To build an AI agent that deals with these kinds of task we must: (1) choose a joint distribution according to reasonable assumptions and background information, (2) encode it in a computationally feasible way.

In order to reach these two goals we shall now narrow our focus further, upon inferences satisfying a condition that greatly simplifies the calculations, and that is also reasonable in many real inference problems – and it is moreover typical of many “supervised” and “unsupervised” machine-learning applications.

28.2 States of knowledge with symmetries

An agent’s degrees of belief about a particular population may satisfy a special symmetry called exchangeability. This symmetry can be understood from different points of view. Let’s start from one of these viewpoints, and then make connections with alternative ones.

Take again two populations briefly mentioned in § 20.1:

Stock exchange

The daily change in closing price of a stock during 1000 consecutive days. Each day the change can be positive or zero: \({\color[RGB]{34,136,51}{\small\verb;+;}}\), or negative: \({\color[RGB]{238,102,119}{\small\verb;-;}}\).

Mars prospecting

A collection of 1000 similar-sized rocks gathered from a specific, large crater on Mars. Each rock either contains haematite: \({\color[RGB]{102,204,238}{\small\verb;Y;}}\), or it doesn’t: \({\color[RGB]{204,187,68}{\small\verb;N;}}\).

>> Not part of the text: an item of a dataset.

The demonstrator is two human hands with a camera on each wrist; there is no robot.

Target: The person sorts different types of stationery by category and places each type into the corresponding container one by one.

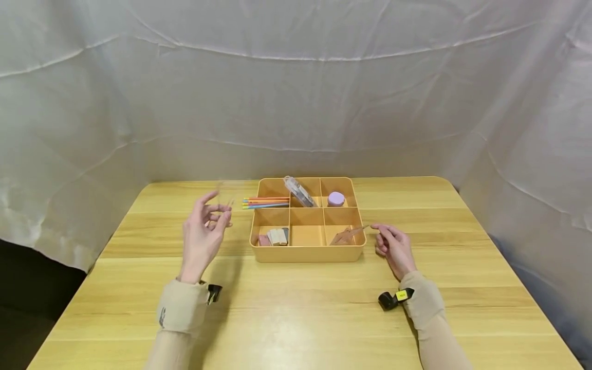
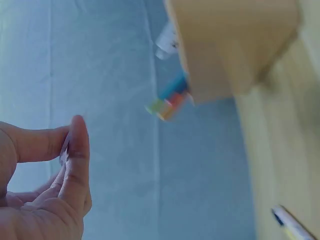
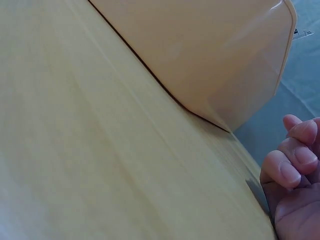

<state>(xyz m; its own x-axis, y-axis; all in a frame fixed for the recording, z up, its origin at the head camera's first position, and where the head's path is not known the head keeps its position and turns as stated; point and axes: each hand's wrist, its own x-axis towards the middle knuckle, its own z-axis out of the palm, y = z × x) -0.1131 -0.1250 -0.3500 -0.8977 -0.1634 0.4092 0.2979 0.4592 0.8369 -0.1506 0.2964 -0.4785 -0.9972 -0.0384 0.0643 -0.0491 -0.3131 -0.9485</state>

Suppose that, in each of these populations, you (the agent) don’t know the variate value for unit #735, and for some reason would like to infer it. You are given the variate values for 100 other units, which you can use to improve your inference. Now consider this question:

How much does the relative order of the 100 known units and the unknown unit matter to you, for drawing your inference?

We know, from information theory, that it never hurts having extra information, such as the units’ order. But you probably judge the units’ order to be much more important for your inference in the stock-exchange case than in the Mars-prospecting one. In the stock-exchange case it would be more informative to have data from units temporally close to unit #735; for example units #635–#734, or #736–#835, or #685–#734 & #736–#785, or similar ranges. But in the Mars-prospecting case you might find it acceptable if the 100 known units were picked up in some unsystematic way from the catalogue of remaining 999 units. There are reasons, boiling down to physics, behind this kind of judgement.

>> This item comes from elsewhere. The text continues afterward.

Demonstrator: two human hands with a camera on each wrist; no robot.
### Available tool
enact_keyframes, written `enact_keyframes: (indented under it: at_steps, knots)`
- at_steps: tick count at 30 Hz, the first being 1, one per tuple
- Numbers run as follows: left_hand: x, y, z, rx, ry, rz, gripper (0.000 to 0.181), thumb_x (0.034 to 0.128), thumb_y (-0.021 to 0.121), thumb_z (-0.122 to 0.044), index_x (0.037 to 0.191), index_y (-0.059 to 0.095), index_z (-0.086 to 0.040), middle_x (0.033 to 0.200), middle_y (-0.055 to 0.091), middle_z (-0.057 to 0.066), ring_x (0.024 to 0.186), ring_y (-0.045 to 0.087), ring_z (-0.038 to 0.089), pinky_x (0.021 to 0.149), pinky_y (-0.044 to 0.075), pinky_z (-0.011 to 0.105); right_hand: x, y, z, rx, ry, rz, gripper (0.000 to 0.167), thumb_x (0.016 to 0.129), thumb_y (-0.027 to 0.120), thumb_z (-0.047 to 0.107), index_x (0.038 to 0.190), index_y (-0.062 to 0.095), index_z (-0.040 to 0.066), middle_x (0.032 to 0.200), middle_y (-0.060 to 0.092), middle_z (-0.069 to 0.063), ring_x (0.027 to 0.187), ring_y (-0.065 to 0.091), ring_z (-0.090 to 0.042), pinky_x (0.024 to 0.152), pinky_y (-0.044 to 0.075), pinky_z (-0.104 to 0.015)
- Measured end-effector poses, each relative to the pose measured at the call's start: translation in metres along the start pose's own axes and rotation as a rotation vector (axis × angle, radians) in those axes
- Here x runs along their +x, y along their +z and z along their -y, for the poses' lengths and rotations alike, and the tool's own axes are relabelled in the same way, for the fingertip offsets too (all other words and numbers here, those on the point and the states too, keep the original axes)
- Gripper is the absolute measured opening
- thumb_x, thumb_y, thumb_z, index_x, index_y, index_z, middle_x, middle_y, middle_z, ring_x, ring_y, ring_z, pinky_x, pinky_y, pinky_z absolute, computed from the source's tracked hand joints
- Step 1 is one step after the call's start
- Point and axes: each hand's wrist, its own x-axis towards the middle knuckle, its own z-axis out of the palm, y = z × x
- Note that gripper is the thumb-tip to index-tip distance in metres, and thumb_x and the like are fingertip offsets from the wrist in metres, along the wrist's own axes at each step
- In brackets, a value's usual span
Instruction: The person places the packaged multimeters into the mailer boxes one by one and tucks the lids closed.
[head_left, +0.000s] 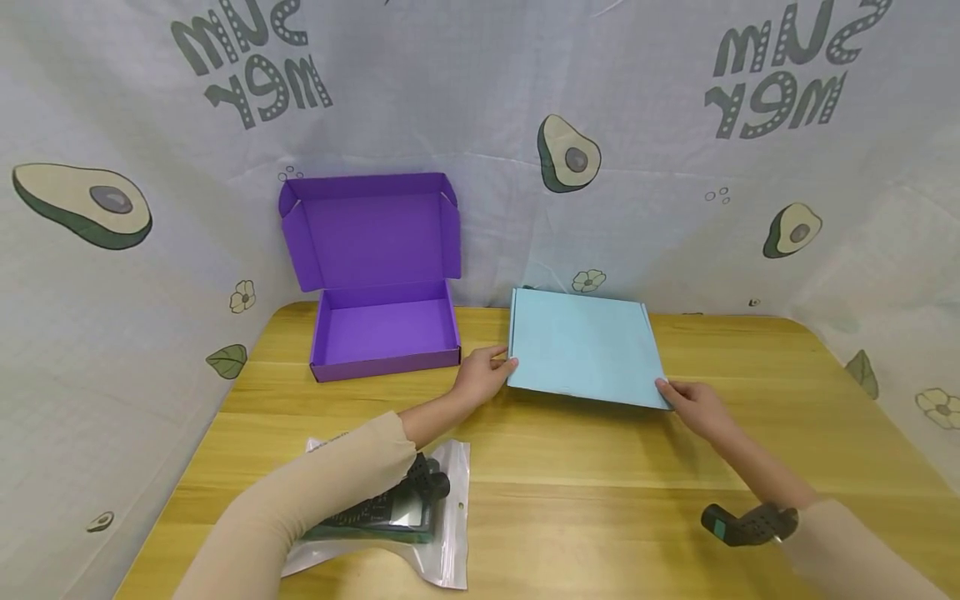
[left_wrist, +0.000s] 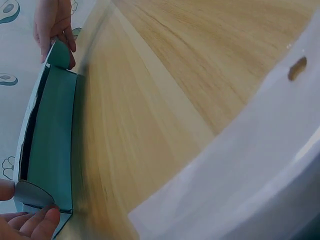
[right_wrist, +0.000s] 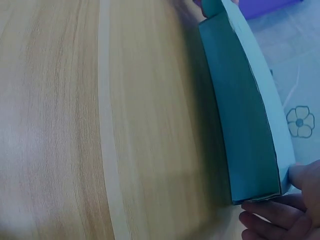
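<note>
Both my hands hold a light blue cardboard box [head_left: 585,342] at its two near corners. My left hand [head_left: 482,375] grips the left corner, while my right hand [head_left: 696,407] grips the right one with its thumb [right_wrist: 301,175] on the lid. The lid lies nearly flat on top, and the near side [left_wrist: 53,135] stays uncovered below the lid's edge. In the left wrist view a rounded side flap [left_wrist: 34,194] sits between the left thumb and fingers. The box's inside is mostly hidden.
An open purple box [head_left: 386,329] stands at the left, its raised lid [head_left: 375,237] leaning toward the printed cloth [head_left: 487,125]. A clear plastic bag [head_left: 453,533] holding a dark item [head_left: 375,521] lies near the front, partly behind the left sleeve [head_left: 330,483]. Everything stands on a wooden table [head_left: 570,517].
</note>
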Motion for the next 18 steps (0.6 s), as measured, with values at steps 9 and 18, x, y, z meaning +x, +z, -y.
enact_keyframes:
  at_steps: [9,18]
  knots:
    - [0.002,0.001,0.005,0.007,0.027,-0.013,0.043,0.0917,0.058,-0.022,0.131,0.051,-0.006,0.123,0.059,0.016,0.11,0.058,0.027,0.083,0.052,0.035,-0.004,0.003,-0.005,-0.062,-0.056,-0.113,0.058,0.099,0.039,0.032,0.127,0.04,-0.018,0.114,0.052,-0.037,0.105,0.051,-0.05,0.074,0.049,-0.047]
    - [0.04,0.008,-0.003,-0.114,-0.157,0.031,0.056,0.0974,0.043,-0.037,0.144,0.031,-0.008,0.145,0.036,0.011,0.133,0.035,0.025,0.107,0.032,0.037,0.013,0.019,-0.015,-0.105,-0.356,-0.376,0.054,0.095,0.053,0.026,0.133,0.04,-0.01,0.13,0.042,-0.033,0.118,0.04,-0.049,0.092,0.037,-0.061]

The question above could also be replaced by others, slightly different but still connected to the same issue. For example:

How strongly would you like to be able to choose which 100 units you can have data from, in order to draw your inference?

How much would you be upset if the original order of the population units were destroyed by accidental shuffling?

Would it be acceptable to you if only the frequencies of the values (\(\set{{\color[RGB]{34,136,51}{\small\verb;+;}},{\color[RGB]{238,102,119}{\small\verb;-;}}}\) in one case, \(\set{{\color[RGB]{102,204,238}{\small\verb;Y;}},{\color[RGB]{204,187,68}{\small\verb;N;}}}\) in the other) for the 100 known units were given to you?

Exercise

Find examples of populations where the units have some kind of ordering that you think would be very important for drawing inferences about some units, given other units. Examine why you judge such ordering to be important. (The ordering doesn’t need to be one-dimensional. For instance, the pixel intensities of an image also have a two-dimensional relative order or position: is that important if you want to draw inferences about the intensities of some pixels from those of other pixels?)
Find examples of populations where any potential ordering of the units would not be very important for drawing inferences about some units, given other units. Or, put it otherwise, you wouldn’t be excessively upset or worried if such order were lost owing to accidental shuffling of the units.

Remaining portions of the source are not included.